PROBLEM DETAILS:
All that is needed is an exact copy of the lines from the beginning of the data below through the line containing "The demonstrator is", minus the pictures.

DATASET CONTENT:

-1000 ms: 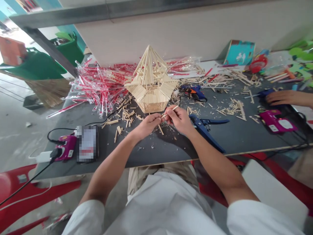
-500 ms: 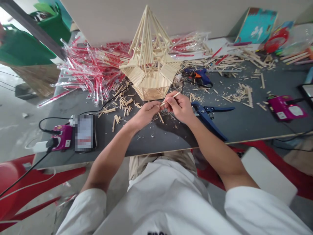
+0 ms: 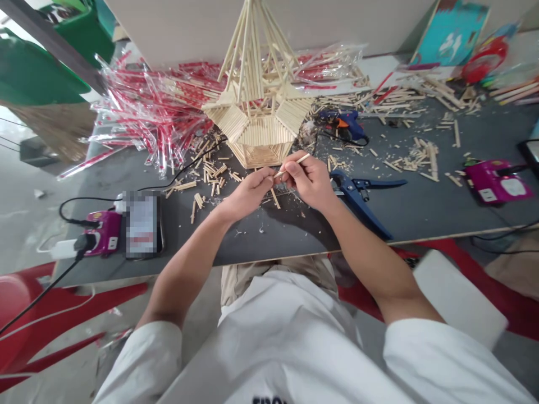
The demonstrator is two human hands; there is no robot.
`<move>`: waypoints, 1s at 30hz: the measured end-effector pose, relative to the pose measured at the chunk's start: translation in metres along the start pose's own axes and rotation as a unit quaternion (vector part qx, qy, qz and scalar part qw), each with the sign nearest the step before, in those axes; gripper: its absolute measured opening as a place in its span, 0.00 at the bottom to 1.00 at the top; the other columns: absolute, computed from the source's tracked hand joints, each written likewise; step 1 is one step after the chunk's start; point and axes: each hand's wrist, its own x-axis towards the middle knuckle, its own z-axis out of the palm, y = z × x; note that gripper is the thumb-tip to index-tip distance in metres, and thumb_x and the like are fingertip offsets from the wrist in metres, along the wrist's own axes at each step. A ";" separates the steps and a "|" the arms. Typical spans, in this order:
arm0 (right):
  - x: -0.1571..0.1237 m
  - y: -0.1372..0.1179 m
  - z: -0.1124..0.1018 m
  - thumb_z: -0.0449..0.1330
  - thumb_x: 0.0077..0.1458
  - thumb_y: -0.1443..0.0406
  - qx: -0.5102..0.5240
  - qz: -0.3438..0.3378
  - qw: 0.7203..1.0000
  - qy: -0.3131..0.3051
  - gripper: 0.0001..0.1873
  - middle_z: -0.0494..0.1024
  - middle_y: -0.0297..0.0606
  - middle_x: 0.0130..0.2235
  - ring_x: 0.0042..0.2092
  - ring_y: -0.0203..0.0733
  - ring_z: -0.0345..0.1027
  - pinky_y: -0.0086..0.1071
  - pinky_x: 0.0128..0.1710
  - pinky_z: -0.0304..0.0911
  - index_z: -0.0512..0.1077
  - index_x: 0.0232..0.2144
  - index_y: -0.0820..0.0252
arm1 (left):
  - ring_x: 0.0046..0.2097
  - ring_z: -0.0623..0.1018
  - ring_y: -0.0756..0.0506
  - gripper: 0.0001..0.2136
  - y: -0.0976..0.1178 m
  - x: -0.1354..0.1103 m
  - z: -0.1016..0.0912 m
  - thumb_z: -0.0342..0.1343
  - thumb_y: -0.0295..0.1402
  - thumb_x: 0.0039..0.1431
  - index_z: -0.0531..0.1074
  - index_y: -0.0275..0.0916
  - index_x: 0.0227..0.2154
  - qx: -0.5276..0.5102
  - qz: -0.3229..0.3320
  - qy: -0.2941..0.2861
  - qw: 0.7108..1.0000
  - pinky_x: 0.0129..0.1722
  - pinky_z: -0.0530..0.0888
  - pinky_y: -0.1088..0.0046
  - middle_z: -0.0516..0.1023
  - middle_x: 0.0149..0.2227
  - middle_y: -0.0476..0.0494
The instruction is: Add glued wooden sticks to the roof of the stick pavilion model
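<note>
A thin pale wooden stick [image 3: 302, 159] is pinched between the fingers of both hands. My left hand [image 3: 251, 191] closes on its lower left end, and my right hand [image 3: 309, 180] grips it farther up, with the tip jutting out past the thumb. Right behind my hands stands a model built of wooden sticks [image 3: 263, 134], with a flared, many-sided base and a tall pointed top. Another stick [image 3: 275, 198] lies on the table below my fingers. Blue-handled cutters [image 3: 357, 202] rest just right of my right hand.
Red-and-clear plastic wrappers [image 3: 155, 112] heap up at the back left. A blue glue gun [image 3: 351, 124] lies behind the cutters, near scattered stick offcuts [image 3: 415, 160]. A phone [image 3: 144, 224] and a purple power socket [image 3: 103, 233] sit front left; another purple socket [image 3: 499, 182] is at right.
The camera view has shifted slightly, so the table scene sits a little higher. Both hands keep their hold on the stick, with hardly any movement.
</note>
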 end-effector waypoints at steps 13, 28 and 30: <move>0.000 -0.007 -0.002 0.56 0.68 0.46 -0.027 0.028 0.999 0.018 0.20 0.73 0.30 0.28 0.26 0.31 0.66 0.29 0.26 0.62 0.71 0.36 0.54 | 0.32 0.69 0.49 0.15 0.001 0.001 0.000 0.45 0.38 0.74 0.72 0.37 0.36 0.144 0.072 0.066 0.985 0.35 0.67 0.71 0.72 0.30 0.46; -0.066 -0.039 -0.125 0.61 0.59 0.42 -0.582 0.173 0.785 -0.119 0.42 0.64 0.54 0.67 0.70 0.64 0.56 0.56 0.69 0.55 0.64 0.67 0.60 | 0.40 0.83 0.45 0.14 -0.002 -0.006 -0.009 0.44 0.35 0.75 0.75 0.41 0.49 0.454 0.138 0.100 0.874 0.31 0.68 0.70 0.84 0.46 0.44; -0.084 -0.036 -0.142 0.61 0.56 0.38 -0.625 0.219 0.728 -0.176 0.55 0.55 0.59 0.72 0.73 0.69 0.46 0.59 0.70 0.53 0.51 0.73 0.65 | 0.39 0.83 0.46 0.14 -0.004 -0.005 -0.008 0.43 0.35 0.75 0.75 0.41 0.49 0.472 0.141 0.106 0.864 0.30 0.66 0.70 0.85 0.45 0.44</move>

RESPONSE TO THE TASK:
-1000 ms: 
-500 ms: 
+0 ms: 
The demonstrator is two human hands; there is no robot.

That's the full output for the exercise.